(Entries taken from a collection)
§ §

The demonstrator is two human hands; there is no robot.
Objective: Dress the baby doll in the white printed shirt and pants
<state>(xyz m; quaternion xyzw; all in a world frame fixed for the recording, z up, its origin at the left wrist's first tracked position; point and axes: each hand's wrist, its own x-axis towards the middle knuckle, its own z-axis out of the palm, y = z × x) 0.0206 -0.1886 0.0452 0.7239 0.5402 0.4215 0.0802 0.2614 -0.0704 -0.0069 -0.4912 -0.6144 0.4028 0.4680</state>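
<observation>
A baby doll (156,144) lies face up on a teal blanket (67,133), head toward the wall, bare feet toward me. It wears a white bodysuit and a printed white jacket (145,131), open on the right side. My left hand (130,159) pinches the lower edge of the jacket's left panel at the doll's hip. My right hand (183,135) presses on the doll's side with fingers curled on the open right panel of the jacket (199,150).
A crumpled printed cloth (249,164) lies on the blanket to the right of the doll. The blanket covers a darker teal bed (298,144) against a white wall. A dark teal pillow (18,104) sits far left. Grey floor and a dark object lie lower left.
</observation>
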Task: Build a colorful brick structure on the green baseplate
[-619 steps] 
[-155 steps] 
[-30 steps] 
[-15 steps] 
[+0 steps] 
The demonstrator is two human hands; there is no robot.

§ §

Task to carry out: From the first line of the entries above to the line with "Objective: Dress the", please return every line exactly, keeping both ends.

Response to this task:
The demonstrator is two human hands; there is no robot.
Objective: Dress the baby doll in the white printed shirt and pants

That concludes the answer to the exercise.